A Datasheet for NextGen MW

The opposite of Thomas Dolby

I was terrible at the first four weeks of organic chemistry. I just couldn’t get the right pictures into my head.

The depictions of the chemical reaction mechanisms I was supposed to memorize seemed like just so many Cs (and Hs and Os and, alarmingly, Fs) laid out randomly as if I were playing Scrabble. And I swear the letters rearranged themselves every time I looked away, like a scene out of a movie about an art student’s science-class nightmares (minus the extended fantasy sequence in which the letters grow fangs and leap off the page to menace the poor protagonist – unless I’ve blocked that part out).

Fortunately, I knew exactly what to do: I had to start picturing molecules in 3D, and in motion, as soon as possible. That ability seemed to take its own sweet time to develop. But once things “clicked” and I could visualize molecules in motion, the reactions finally made sense, as did all the associated talk of electronegativity, nucleophilic attack, and inside-out umbrellas. I aced the final.

Now, our Molecular Workbench software isn’t specifically designed to help undergraduates get through organic chemistry. It is designed to help students at many levels by letting them interact with simulations of the molecular world so they get the right pictures into their heads, sooner. It’s here to help that future art student and movie director beginning to nurse a complex about the 10th grade science class he’s stuck in right now.

The weight of history

But the “Classic” Molecular Workbench we have now was built for a different world. It runs in desktop Java, for one thing, meaning (among other things) that it’ll never run on iPads. More fundamentally, it was built to be “Microsoft Word for molecules” in a time when Microsoft Word was the dominant model for thinking about how to use a computer:

“Hello, blank page! Let’s see, today I’ll make a diffusion simulation. I should write something about it … Let’s make that 12-point Comic Sans. No, my graphic designer brother-in-law keeps telling me not use that so much, so Verdana it is, then. Now how do I add that model again? Oh yeah, Tools -> Insert -> Molecular Model…”

This model is constraining even though it’s always been possible to download and open Molecular Workbench via the Web, and even though MW saves simulation-containing activities to special URLs.

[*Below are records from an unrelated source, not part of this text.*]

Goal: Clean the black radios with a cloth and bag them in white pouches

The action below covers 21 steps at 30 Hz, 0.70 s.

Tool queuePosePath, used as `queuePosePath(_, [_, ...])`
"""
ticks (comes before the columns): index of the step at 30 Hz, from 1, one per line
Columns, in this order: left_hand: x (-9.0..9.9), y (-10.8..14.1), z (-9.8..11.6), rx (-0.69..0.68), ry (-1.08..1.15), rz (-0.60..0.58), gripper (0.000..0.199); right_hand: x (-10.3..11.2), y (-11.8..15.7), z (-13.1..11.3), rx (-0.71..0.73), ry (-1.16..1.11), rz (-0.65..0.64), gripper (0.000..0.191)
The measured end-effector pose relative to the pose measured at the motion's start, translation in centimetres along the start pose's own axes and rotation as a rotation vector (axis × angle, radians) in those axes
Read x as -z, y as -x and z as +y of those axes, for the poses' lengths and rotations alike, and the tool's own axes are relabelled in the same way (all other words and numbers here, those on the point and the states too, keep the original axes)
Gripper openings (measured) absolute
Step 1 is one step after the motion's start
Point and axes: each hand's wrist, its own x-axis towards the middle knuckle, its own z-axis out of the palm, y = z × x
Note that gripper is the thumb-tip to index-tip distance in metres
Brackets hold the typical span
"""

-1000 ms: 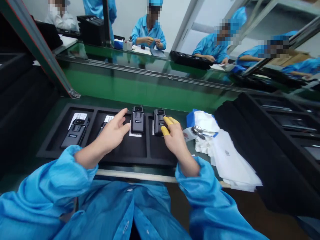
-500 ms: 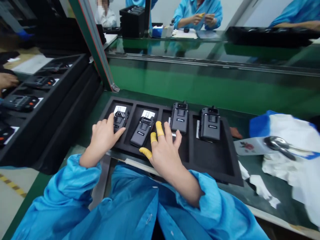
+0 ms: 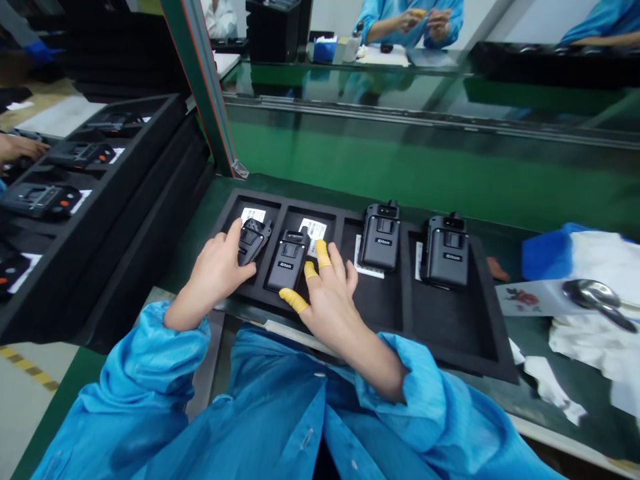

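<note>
Four compartments (image 3: 447, 330) ran across a black foam tray (image 3: 498, 333), each holding one black handheld device. From the tray's centre, the first device (image 3: 254, 240) lay tilted at ten o'clock, the second device (image 3: 286, 265) at nine, the third device (image 3: 381, 244) near twelve and the fourth device (image 3: 446, 259) at two; "Riton" was legible on the last three. The left hand (image 3: 214, 268) was at nine o'clock, its thumb and forefinger spread around the first device's near side; whether they gripped it, I could not tell. At the second device's four o'clock was the right hand (image 3: 333, 293), yellow finger cots (image 3: 324, 254) on three digits, its fingers splayed and released. Well out at three o'clock stood a blue box (image 3: 547, 255) with white cloths (image 3: 603, 250), and at four lay torn white paper (image 3: 553, 390). Stacked foam trays (image 3: 155, 177) bearing more devices occupied ten o'clock. Beyond the green panel (image 3: 390, 157), toward twelve, a co-worker's blue sleeve (image 3: 379, 25) showed.
</note>
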Motion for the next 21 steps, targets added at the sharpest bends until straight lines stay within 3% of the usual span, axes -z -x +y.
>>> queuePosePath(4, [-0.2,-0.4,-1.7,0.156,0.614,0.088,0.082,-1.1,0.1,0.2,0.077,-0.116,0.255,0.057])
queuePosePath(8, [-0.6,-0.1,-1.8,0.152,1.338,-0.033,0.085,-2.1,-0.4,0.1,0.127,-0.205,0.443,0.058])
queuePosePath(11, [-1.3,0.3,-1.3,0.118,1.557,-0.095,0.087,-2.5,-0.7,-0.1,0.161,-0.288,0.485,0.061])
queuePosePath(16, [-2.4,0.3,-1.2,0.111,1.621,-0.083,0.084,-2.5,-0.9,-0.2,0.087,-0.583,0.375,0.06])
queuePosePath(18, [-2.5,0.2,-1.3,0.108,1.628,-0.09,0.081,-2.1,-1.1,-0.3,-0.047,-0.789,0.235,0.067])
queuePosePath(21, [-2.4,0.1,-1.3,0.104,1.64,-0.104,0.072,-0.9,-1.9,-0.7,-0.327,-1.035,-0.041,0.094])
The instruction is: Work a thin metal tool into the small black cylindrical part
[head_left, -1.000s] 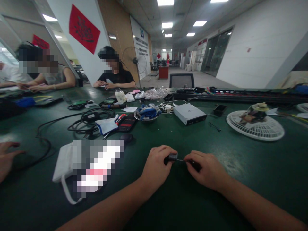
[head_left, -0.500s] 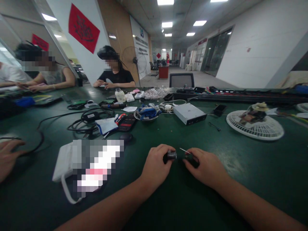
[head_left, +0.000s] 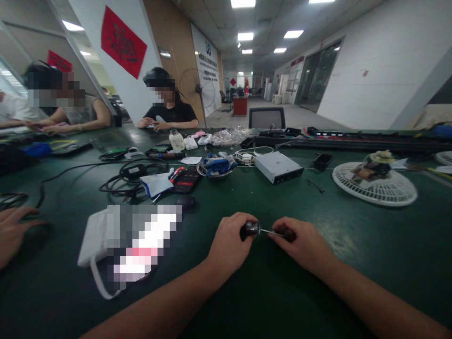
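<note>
Near the middle of the green table, my left hand (head_left: 231, 238) grips a small dark metal cylinder (head_left: 252, 228), its open end facing right. My right hand (head_left: 302, 240) is closed on the dark handle of a thin screwdriver (head_left: 271, 232). The screwdriver's shaft points left, and its tip is at the cylinder's end; whether it is inside cannot be made out. Both hands are low over the table.
A white box (head_left: 93, 238) and a blurred bright device lie left. Beyond are a mouse (head_left: 186, 202), a bowl with blue gloves (head_left: 216, 175), a silver drive (head_left: 278, 165) and a white fan grille (head_left: 374, 183). Another person's hand (head_left: 17, 230) is at far left.
The screwdriver has turned from slanting up-left to nearly level, and its tip has come to the cylinder's end. At far left, the other person's hand and the black cable have shifted.
</note>
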Demonstrator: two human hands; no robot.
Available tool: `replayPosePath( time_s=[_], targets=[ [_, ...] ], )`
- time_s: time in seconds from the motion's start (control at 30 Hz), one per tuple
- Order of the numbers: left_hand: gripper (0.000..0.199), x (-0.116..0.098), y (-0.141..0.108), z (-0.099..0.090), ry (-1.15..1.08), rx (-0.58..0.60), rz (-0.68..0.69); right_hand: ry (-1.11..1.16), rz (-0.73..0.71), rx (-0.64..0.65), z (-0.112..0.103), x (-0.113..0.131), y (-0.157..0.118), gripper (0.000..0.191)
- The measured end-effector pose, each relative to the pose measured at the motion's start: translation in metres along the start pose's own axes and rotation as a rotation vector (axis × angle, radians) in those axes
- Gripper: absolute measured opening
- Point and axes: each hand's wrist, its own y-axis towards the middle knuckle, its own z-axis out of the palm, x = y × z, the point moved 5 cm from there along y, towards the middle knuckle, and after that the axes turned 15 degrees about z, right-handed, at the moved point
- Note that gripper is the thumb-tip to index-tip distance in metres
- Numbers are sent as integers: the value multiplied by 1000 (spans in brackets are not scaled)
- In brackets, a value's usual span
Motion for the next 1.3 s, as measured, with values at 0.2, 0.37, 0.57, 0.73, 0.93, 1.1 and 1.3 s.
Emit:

We have somewhat different expectations these days because of the Web, social media, mobile apps, and casual games. If I build a great in-class “activity” based on a series of molecular models, then I should be able to share that activity with the world with minimum difficulty. And if you find one of the simulations I created particularly illustrative, you should be able to put that model in a blog you control, or include the model as part of your answer to a question on http://physicsforums.com/.

Moreover you ought to be able to perturb the running simulation by reaching out and touching it with your fingers, or simply by shaking your tablet to see what effect that has on the simulation “inside” it. You shouldn’t be required to operate the simulation at one remove, via a mouse and keyboard, when it’s not necessary.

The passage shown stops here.